● WHAT THE TASK ASKS:
After finding the line that contains "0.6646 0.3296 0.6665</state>" in the entries below, retype it and every following line precisely, the last included.
### EXTRACTED RECORDS ###
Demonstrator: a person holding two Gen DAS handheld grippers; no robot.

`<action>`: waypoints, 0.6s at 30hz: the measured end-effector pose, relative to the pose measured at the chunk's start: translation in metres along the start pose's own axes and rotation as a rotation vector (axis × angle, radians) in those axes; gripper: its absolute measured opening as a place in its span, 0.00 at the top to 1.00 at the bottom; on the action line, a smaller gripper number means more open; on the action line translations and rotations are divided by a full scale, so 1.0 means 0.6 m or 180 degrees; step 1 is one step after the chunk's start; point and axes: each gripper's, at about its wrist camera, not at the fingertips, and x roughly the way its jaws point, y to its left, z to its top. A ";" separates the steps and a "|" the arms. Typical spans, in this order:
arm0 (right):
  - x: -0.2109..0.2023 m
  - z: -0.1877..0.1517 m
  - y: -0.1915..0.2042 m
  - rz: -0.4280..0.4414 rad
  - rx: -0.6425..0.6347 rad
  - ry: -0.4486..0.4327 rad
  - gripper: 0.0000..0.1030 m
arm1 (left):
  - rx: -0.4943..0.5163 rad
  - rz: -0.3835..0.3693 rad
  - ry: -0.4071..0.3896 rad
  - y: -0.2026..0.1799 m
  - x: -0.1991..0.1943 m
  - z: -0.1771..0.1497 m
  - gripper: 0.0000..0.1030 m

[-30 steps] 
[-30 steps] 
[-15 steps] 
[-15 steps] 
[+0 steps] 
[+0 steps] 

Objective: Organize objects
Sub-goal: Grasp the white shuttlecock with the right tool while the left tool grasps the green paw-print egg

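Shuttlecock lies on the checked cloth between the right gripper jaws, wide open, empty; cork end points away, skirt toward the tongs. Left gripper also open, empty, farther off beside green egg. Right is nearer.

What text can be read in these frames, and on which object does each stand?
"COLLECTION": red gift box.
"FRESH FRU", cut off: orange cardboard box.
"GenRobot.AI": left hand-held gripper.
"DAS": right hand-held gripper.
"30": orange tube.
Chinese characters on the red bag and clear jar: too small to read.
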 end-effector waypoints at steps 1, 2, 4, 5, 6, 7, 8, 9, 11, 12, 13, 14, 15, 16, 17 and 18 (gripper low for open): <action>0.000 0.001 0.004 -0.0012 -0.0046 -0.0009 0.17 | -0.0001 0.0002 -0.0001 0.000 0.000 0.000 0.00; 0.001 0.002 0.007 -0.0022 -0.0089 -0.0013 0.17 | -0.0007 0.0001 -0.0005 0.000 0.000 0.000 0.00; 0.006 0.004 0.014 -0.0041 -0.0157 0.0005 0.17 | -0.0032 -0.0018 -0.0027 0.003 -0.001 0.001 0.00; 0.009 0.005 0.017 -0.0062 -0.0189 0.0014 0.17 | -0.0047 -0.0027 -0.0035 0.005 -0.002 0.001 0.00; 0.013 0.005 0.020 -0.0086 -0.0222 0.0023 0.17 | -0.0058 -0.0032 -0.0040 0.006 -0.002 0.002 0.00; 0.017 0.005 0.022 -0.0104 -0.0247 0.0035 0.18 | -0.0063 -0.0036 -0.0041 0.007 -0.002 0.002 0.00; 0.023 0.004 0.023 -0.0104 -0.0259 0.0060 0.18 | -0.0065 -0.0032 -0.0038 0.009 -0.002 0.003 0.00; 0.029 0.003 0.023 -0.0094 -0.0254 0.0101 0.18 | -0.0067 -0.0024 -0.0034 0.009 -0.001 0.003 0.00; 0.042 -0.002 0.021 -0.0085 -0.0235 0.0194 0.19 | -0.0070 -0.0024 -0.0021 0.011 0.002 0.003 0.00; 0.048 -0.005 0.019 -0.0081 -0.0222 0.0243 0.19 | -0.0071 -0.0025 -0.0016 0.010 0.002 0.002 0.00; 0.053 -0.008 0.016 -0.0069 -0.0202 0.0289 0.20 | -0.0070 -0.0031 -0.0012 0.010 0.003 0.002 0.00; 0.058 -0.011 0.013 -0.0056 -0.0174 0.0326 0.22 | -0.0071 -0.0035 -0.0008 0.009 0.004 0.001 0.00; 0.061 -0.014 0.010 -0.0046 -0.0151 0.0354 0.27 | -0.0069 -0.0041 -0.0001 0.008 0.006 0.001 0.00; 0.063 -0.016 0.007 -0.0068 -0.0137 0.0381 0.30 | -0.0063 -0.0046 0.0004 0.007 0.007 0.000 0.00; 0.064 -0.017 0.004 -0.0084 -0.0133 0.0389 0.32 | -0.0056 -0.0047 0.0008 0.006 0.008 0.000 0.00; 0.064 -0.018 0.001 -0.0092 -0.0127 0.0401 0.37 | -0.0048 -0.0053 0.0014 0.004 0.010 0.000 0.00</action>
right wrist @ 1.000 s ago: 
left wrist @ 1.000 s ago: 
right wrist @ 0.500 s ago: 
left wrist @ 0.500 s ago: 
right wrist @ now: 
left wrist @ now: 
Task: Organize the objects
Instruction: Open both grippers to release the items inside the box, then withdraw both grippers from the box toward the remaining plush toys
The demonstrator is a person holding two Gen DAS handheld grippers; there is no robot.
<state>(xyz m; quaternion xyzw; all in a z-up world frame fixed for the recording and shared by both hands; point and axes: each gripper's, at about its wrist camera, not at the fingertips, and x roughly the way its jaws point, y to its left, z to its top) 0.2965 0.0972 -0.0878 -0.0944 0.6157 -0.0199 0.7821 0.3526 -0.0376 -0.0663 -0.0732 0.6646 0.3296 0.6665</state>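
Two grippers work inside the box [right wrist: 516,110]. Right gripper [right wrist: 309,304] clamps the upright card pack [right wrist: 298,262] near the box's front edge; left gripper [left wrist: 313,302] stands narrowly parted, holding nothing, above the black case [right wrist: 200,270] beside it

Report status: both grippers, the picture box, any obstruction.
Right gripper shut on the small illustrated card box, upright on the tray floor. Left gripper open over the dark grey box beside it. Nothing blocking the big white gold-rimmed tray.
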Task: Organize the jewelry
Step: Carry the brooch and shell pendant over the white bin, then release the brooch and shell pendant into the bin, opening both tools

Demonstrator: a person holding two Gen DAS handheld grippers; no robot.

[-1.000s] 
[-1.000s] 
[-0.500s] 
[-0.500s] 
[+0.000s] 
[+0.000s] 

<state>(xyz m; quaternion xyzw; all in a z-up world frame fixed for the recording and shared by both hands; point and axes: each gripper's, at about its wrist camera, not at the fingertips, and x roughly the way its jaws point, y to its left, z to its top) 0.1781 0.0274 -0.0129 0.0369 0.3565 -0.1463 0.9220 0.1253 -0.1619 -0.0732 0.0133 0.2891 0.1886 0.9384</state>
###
● WRITTEN ANSWER:
<state>(xyz m; quaternion xyzw; all in a z-up world frame fixed for the recording and shared by both hands; point and axes: each gripper's, at about its wrist camera, not at the fingertips, and x roughly the way its jaws point, y to its left, z to its top) 0.2965 0.0972 -0.0878 -0.0944 0.6157 -0.0199 0.7821 0.3526 -0.0376 -0.0663 -0.0732 0.6646 0.3296 0.6665</state>
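Two grippers work inside the box [right wrist: 516,110]. Right gripper [right wrist: 309,304] clamps the upright card pack [right wrist: 298,262] near the box's front edge; left gripper [left wrist: 313,302] stands narrowly parted, holding nothing, above the black case [right wrist: 200,270] beside it

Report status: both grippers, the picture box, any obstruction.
Right gripper shut on the small illustrated card box, upright on the tray floor. Left gripper open over the dark grey box beside it. Nothing blocking the big white gold-rimmed tray.
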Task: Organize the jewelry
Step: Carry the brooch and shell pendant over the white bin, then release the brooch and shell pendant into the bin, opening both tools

Demonstrator: a person holding two Gen DAS handheld grippers; no robot.

[-1.000s] 
[-1.000s] 
[-0.500s] 
[-0.500s] 
[+0.000s] 
[+0.000s] 

<state>(xyz m; quaternion xyzw; all in a z-up world frame fixed for the recording and shared by both hands; point and axes: each gripper's, at about its wrist camera, not at the fingertips, and x roughly the way its jaws point, y to its left, z to its top) 0.1781 0.0274 -0.0129 0.0369 0.3565 -0.1463 0.9220 0.1253 -0.1619 -0.0732 0.0133 0.2891 0.1886 0.9384</state>

That concludes the output.